Entre Indépendance et L'état des lieux, Franck Bascombe a peu, voire pas du tout évolué. Il se résigne, c'est tout. Chaque instant, chaque minute du week-end de fête nous est donné à lire. Chaque bruit, coup de vent, le téléphone qui sonne, la mer non loin de là, les pas, les repas, les toilettes: «Je retrouve mon tabouret et je me rappelle que je devrais pisser avant de partir, à moins que je ne veuille me soulager sous la pluie, dans l'obscurité d'un Pathmark, où je me suis fait pincer plus d'une fois par des patrouilles de sécurité, ce qui a donné lieu à des explications pénibles.» Voilà.

«Ce qui lie les trois romans, c'est bien sûr leur narrateur, Frank Bascombe, poursuit M. Ford. Même lorsqu'ils dépeignent des événements sérieux, voire tragiques, j'ose croire que ce sont tous des romans fondamentalement drôles qui, quelque part dans leur humour, prennent la vie au sérieux.»

L'homme est un animal politique

L'état des lieux est sans contredit le roman le plus politique de l'oeuvre de Ford, qui porte, en prose comme en paroles, un regard plutôt sombre sur les huit années de présidence de George W. Bush: «Écoutez, les Américains semblent plus enclins à voter pour un candidat (Barack Obama) dont ils ne connaissent que peu de chose, dont l'expérience politique est minime et dont on peut mettre en doute le jugement du seul fait qu'il n'a pas choisi Hillary Clinton comme vice-présidente plutôt que de voter pour un parti qui a pratiquement ruiné ce pays et qui, envers et contre tout, continuera à le faire.» Ça veut tout dire.

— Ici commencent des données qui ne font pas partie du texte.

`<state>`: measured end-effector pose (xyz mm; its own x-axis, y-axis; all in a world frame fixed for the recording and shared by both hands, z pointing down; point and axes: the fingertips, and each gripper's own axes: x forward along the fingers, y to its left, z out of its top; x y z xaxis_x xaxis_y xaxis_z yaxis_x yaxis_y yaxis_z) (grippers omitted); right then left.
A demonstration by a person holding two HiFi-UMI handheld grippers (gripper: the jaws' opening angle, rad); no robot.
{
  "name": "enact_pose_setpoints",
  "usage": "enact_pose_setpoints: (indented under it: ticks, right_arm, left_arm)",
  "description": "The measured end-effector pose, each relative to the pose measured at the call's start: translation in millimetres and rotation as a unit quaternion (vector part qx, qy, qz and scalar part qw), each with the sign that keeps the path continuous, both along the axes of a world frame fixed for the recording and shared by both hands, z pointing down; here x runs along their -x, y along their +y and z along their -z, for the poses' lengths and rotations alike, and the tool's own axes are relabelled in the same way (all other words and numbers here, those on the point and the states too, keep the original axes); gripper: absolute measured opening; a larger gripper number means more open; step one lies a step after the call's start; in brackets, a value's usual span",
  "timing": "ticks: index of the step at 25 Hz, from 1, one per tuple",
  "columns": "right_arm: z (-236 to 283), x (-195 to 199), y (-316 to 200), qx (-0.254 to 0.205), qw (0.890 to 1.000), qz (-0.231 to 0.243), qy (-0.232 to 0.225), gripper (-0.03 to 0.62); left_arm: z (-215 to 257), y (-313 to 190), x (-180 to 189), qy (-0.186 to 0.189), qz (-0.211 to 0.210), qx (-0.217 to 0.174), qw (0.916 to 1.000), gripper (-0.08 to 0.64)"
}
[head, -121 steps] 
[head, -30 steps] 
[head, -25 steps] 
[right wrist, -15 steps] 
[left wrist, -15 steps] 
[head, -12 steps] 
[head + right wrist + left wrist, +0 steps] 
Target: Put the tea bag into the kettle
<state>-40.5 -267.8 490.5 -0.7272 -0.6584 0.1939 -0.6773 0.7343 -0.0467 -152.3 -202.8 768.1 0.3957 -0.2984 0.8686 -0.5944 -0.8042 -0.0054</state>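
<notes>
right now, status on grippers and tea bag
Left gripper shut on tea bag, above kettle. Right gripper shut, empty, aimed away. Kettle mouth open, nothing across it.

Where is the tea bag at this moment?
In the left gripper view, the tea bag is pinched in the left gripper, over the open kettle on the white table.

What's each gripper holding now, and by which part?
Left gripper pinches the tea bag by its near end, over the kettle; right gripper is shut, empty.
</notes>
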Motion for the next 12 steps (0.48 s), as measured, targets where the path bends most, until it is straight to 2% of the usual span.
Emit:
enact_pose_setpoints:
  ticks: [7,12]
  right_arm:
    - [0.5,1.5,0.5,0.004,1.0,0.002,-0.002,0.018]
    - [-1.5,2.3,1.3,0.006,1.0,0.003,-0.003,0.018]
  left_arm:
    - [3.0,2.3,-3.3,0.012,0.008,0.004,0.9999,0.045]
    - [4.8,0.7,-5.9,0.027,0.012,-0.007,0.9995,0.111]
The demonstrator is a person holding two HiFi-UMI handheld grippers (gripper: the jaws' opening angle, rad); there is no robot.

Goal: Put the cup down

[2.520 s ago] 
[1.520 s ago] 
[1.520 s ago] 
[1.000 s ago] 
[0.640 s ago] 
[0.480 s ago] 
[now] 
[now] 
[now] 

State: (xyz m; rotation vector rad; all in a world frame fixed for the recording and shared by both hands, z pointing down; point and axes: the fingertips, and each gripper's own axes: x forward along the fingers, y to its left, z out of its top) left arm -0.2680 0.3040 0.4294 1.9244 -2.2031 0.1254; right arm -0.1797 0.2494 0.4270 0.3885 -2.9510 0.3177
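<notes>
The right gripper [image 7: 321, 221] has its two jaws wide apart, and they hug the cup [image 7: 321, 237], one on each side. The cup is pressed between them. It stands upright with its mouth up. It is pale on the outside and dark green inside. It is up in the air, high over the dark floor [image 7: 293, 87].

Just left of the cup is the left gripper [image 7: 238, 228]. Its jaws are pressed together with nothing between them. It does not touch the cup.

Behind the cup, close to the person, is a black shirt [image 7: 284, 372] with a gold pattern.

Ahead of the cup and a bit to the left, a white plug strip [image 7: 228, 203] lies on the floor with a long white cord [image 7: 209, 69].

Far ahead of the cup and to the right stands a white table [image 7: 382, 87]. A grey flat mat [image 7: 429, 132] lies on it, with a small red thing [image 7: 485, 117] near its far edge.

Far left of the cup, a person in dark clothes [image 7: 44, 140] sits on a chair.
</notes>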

Mais encore: «George W. Bush est l'illustration la plus probante que toute population peut librement choisir d'élire à la présidence de son pays un homme dépourvu d'intelligence. Bush n'est que la marionnette de gens beaucoup plus puissants que lui - Dick Cheney, par exemple - qui n'ont pas à coeur l'épanouissement de ce pays. Sarah Palin est une autre de ces candidates sans intelligence. Maintenant, l'Amérique souhaite plus que tout qu'un homme de la trempe du sénateur Obama puisse la mener mieux qu'elle ne le fut durant les huit dernières années.»

Le romancier ne craint pas d'affirmer haut et fort: «Si, dans quelques semaines, Barack Obama n'est pas élu, si John McCain succède à Bush, alors je crois que je vais quitter le pays.» Celui dont Raymond Carver a dit qu'il était le «meilleur styliste d'Amérique» songerait sérieusement à s'exiler au Canada. Toronto, Halifax peut-être, puisque, pour écrire, «on n'a besoin que d'un bureau et d'un Bic».

Si Richard Ford se veut aussi lucide que cinglant lorsqu'il s'agit de politique américaine, il se refuse à tout commentaire à propos de celle d'un autre pays, y compris le Canada. «La politique américaine est déjà suffisamment complexe... mais la vôtre tient sûrement du même obscurantisme.»

Fait intéressant: Richard Ford a amorcé l'écriture d'un nouveau roman, Canada, dont il situe l'action dans le nord de la Saskatchewan, là-même où il se rend, ce 5 octobre, 10h36, une fois dépassé le 49e parallèle.